3. Camelina sativa (Linnaeus) Crantz, Stirp. Austr. Fasc. 1: 17. 1762.
Myagrum sativum Linnaeus, Sp. Pl. 2: 641. 1753
Annuals or biennials. Stems unbranched or branched distally, (1.2-)3-10(-13) dm, glabrous or sparsely pubescent basally, trichomes branched, rarely mixed with fewer, simple ones. Basal leaves often withered by anthesis. Cauline leaves: blade lanceolate, narrowly oblong, or linear-lanceolate, (1-)2-7(-9) cm × 2-10(-15) mm, base sagittate or strongly auriculate, margins entire or, rarely, remotely denticulate, apex acute, surfaces glabrescent or sparsely pubescent, trichomes usually forked. Fruiting pedicels ascending, (8-)12-20(-27) mm. Flowers: sepals 2-3(-4) × 0.5-1 mm; petals yellow, (3.5-)4-6 × 1-1.5 mm; filaments 1.5-3 mm; anthers ca. 0.5 mm. Fruits pyriform or broadly obovoid, 7-9 (-13) × 4-5(-6) mm (distinctly longer than wide), apex often subtruncate; valves each with prominent midvein, margin narrowly winged; style 1.2-2.5 mm. Seeds dark brown, (1.5-)1.8-2.5 × 0.7-1 mm. 2n = 40.

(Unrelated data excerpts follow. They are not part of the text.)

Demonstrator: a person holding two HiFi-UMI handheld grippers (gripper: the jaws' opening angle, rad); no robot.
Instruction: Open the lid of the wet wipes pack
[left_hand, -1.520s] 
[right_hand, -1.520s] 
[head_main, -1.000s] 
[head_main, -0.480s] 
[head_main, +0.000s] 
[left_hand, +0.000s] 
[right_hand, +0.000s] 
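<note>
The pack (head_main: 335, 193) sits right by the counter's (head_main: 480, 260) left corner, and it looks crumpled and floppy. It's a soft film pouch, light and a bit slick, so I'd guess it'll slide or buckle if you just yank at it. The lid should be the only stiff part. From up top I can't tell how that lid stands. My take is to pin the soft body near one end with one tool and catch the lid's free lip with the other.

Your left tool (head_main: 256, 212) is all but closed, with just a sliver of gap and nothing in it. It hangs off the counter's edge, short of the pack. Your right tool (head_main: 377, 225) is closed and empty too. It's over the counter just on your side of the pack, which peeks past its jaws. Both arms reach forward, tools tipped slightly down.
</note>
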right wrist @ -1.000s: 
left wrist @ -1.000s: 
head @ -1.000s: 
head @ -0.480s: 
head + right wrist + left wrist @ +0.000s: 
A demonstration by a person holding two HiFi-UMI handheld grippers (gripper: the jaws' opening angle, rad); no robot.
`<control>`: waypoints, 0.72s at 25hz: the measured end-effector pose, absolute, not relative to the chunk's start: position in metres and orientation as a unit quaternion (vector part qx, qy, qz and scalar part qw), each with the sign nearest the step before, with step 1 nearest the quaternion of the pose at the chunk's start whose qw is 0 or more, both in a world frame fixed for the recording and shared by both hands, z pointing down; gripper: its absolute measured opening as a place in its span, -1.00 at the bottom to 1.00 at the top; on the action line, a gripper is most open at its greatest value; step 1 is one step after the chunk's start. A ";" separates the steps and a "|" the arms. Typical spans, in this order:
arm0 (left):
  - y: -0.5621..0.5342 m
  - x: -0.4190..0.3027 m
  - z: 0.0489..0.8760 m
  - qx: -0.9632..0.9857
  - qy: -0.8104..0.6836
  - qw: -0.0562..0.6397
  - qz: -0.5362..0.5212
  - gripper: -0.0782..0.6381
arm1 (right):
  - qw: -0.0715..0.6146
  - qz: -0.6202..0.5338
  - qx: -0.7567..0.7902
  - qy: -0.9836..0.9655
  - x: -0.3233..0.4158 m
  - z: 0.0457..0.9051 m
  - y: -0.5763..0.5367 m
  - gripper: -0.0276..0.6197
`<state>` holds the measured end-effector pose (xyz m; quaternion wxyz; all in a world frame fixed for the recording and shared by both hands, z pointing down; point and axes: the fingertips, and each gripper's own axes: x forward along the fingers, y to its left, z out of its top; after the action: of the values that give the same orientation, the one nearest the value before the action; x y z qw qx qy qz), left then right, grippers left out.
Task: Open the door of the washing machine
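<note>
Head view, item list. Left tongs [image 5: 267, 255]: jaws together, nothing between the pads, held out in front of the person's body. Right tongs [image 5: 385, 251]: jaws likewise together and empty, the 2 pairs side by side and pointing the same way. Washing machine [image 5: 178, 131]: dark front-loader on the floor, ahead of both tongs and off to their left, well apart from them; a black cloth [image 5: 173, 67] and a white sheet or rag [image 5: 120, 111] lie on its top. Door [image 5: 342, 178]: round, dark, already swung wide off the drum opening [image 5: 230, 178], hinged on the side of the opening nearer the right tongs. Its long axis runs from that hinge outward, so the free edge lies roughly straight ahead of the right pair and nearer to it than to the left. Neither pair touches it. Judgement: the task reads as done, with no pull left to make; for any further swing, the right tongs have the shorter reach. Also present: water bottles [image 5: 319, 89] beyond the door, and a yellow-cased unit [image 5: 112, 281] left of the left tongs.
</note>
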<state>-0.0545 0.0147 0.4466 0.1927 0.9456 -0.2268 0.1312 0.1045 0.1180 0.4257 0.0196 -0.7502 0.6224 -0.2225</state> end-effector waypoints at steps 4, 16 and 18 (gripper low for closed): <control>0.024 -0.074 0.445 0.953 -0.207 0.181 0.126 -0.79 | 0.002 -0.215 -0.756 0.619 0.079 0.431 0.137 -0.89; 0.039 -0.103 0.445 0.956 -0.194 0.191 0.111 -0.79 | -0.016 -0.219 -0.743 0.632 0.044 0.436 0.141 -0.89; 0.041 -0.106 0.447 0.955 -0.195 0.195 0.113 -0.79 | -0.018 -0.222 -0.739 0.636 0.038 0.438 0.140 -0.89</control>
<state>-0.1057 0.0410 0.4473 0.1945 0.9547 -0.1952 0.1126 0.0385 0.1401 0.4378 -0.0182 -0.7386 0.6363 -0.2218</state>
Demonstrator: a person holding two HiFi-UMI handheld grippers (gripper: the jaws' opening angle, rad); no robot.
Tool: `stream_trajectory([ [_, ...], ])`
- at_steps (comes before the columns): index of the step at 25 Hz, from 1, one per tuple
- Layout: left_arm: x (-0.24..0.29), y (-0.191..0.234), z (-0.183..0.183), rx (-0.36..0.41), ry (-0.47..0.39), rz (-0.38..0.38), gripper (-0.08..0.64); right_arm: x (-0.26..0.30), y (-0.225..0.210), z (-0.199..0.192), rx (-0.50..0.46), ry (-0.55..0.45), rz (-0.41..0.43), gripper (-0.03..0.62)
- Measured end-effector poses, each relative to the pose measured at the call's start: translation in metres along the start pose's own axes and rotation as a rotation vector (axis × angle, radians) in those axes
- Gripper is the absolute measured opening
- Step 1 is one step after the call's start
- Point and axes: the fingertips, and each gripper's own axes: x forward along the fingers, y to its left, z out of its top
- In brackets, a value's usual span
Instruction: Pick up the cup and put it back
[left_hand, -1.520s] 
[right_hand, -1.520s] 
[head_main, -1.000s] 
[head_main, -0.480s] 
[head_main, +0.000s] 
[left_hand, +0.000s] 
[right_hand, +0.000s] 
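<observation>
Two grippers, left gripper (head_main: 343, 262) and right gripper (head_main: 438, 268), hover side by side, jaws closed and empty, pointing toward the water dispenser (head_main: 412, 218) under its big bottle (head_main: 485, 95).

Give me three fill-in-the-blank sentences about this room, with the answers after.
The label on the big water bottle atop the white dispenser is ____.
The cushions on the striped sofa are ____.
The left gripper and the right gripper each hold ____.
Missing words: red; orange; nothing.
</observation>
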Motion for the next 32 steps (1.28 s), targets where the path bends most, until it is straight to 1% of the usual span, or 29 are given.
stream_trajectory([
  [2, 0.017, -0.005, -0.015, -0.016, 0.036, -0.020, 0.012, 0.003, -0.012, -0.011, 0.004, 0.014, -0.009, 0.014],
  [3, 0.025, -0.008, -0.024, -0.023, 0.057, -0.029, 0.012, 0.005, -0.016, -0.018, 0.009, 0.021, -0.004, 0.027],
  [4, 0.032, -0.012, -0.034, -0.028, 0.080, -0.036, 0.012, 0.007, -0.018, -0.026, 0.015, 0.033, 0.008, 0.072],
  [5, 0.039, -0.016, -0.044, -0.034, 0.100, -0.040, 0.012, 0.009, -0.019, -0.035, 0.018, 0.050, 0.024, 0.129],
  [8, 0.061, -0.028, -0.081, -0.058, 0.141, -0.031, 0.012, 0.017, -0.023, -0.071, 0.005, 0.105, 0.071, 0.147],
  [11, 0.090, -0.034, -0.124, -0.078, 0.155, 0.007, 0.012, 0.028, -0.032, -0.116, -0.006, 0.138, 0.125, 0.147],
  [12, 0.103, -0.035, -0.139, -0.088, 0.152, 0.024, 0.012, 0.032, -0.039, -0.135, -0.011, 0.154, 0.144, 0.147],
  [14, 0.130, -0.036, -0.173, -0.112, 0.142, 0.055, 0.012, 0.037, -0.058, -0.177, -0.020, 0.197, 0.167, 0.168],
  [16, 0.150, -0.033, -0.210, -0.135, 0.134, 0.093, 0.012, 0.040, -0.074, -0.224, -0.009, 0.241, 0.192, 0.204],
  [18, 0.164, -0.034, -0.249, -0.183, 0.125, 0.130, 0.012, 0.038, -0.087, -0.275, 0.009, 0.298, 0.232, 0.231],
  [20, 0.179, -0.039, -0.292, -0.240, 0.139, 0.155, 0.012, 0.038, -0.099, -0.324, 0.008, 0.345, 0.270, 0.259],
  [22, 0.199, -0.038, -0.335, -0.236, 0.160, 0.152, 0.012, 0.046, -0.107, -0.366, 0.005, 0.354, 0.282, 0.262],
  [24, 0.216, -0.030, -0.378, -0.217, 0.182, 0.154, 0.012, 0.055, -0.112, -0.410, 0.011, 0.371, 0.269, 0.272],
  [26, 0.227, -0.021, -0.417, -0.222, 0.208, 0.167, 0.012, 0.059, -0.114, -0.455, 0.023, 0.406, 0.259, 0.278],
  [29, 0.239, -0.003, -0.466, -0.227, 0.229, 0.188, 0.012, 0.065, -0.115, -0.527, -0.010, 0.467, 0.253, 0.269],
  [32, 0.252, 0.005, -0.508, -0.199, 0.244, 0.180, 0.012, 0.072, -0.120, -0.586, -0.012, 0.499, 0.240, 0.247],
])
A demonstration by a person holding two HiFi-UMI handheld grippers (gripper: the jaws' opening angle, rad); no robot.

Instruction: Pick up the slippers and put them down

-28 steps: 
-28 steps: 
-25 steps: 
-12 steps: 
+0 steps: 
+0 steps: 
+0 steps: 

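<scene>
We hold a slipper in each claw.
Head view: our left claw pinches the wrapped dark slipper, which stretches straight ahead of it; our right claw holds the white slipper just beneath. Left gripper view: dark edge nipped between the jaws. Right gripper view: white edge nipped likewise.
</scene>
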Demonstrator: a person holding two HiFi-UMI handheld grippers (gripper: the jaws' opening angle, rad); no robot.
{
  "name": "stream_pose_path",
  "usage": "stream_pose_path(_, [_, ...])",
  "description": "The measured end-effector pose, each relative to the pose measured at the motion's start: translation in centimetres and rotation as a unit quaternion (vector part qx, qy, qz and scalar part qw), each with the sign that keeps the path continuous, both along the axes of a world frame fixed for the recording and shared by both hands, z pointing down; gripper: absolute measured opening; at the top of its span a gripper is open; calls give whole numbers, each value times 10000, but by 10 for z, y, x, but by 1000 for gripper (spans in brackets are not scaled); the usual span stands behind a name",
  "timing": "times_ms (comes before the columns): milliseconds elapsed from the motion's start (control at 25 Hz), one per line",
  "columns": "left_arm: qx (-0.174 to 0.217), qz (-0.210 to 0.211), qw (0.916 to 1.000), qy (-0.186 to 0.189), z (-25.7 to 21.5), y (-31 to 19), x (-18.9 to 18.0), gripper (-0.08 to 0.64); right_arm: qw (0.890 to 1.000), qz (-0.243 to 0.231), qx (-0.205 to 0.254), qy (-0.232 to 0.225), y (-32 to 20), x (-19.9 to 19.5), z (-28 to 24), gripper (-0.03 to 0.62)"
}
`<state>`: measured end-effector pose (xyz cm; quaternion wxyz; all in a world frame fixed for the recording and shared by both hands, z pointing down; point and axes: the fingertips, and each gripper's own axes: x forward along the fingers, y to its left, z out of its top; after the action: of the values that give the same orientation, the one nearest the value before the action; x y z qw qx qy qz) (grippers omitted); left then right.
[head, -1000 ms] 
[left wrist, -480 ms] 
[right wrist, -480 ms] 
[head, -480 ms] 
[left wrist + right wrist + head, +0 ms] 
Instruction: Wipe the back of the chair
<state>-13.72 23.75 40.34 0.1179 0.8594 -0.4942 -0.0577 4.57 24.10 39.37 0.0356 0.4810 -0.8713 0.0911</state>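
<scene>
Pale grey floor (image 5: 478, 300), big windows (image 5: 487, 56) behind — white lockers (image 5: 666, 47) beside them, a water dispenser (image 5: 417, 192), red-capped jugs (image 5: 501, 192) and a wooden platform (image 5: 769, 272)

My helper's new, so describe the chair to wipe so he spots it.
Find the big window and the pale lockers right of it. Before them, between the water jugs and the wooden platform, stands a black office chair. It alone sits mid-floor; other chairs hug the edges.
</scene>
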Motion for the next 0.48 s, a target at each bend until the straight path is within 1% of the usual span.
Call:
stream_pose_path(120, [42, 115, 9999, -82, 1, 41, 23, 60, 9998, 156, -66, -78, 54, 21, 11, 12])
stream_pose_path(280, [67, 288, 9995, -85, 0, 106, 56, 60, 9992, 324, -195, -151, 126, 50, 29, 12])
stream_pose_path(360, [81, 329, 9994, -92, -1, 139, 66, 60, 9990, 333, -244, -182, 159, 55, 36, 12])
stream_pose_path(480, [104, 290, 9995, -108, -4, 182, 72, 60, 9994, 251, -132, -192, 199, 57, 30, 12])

Flowering May-Jun. Farms, grassy areas, fields, waste places; 0-1500 m; introduced; Alta., B.C., Man., N.W.T., Nunavut, Ont., Que., Yukon; Colo., Conn., D.C., Ill., Ind., Iowa, Kans., Maine, Mass., Mich., Minn., Mo., Mont., Nebr., N.H., N.J., N.Mex., N.Y., N.Dak., Ohio, Oreg., Pa., S.C., S.Dak., Vt., Va., W.Va., Wyo.; Europe; Asia; introduced also in South America, Australia.
R. L. McGregor (1985) indicated that Camelina sativa is no longer established in North America; we tend to agree because we have not seen any collections made within the past 40 years.